Please return all lines from the records below that include the string "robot".

=== Exercise input ===
-- Opening Marker --

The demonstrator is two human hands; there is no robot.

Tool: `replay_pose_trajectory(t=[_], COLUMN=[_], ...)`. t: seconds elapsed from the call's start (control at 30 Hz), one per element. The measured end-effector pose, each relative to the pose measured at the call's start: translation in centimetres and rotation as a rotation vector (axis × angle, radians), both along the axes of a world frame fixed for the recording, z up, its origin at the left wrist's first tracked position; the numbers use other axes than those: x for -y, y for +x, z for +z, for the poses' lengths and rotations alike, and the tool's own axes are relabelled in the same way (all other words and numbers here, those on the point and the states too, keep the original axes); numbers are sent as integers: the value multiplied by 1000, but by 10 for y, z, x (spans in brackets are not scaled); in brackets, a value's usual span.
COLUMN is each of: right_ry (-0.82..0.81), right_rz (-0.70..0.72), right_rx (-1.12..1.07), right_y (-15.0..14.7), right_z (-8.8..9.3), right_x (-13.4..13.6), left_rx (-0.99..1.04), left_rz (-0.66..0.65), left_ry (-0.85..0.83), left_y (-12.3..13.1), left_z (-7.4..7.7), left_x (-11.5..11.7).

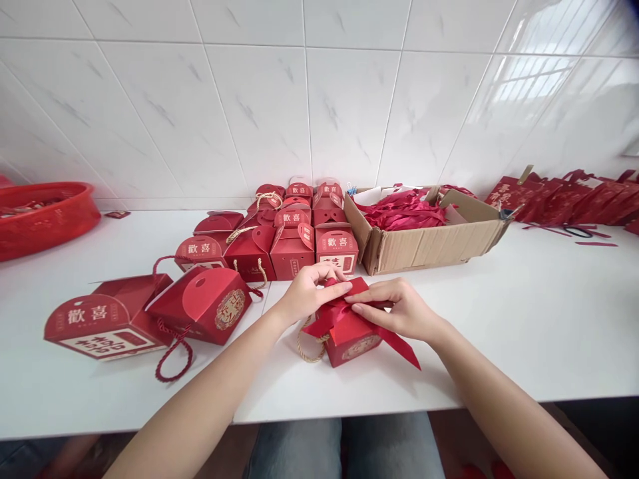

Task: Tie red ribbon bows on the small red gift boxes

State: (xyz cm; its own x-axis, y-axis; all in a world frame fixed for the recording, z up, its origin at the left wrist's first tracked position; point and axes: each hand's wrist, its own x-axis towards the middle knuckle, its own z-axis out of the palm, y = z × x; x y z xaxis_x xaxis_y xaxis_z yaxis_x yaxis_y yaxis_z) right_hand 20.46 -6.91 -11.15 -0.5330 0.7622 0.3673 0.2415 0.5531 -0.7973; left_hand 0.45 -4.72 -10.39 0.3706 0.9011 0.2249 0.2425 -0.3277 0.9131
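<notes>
In front of me on the white table stands a small red gift box (352,346) with a round gold emblem on its side. A red satin ribbon (399,347) lies over its top, one tail hanging down to the right and a shorter end to the left. My left hand (317,289) is at the ribbon's upper left part, thumb and fingers closed on it. My right hand (399,306) pinches the ribbon near the middle of the box top. A twisted gold cord handle (310,349) loops out on the box's left.
Two red boxes with dark red cords (174,356) lie at left. Behind stand several red boxes (292,256) in rows and a cardboard box (424,249) of ribbons. A red basket (54,223) is far left, red bags (574,199) and scissors (576,231) far right.
</notes>
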Motion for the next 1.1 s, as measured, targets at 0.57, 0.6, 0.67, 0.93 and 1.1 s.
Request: replay_pose_trajectory(t=[0.57, 0.6, 0.67, 0.93, 1.1], right_ry=[141, 103, -7, -365, -401], right_rz=[97, 98, 97, 60, -44], right_rx=[187, 164, 99, -205, -197], right_y=[1, 2, 4, 5, -1], right_z=[10, 9, 7, 3, 2], right_x=[-1, -2, -4, -5, -2], left_rx=[-2, -1, 16, 306, 227], left_rz=[96, 92, 49, -191, -166], left_ry=[110, 78, -9, -400, -291], left_y=[2, 2, 1, -6, -5], left_z=[-7, -6, -3, -1, -2], left_x=[-4, -3, 0, 0, 0])
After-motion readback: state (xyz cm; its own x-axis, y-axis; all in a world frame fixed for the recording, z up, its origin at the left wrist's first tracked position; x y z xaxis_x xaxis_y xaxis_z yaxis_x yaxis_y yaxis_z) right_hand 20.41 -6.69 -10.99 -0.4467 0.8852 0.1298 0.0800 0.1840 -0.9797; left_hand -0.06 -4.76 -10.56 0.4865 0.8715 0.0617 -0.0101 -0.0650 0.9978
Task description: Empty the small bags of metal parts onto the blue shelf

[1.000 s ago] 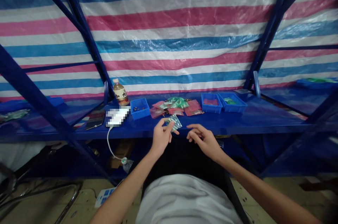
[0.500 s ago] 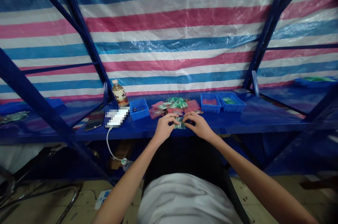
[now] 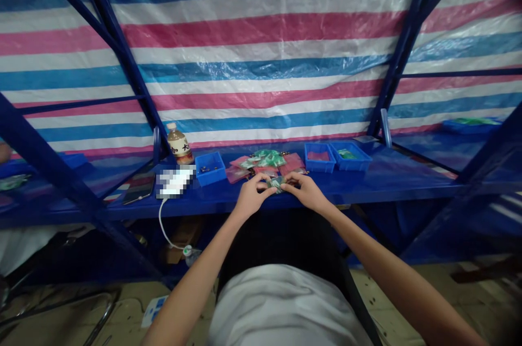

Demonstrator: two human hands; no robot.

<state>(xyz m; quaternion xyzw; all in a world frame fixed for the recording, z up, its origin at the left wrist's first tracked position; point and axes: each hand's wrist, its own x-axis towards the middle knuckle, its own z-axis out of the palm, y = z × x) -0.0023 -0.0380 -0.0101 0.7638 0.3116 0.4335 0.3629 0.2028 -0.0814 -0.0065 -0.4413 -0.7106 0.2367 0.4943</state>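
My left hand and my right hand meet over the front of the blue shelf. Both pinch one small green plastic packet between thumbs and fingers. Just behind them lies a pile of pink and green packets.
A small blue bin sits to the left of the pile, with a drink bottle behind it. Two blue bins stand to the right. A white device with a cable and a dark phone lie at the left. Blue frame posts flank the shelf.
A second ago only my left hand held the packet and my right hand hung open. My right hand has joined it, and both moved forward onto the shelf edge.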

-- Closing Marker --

=== Response area ===
The demonstrator is two human hands; there is no robot.
Demonstrator: two human hands; no robot.

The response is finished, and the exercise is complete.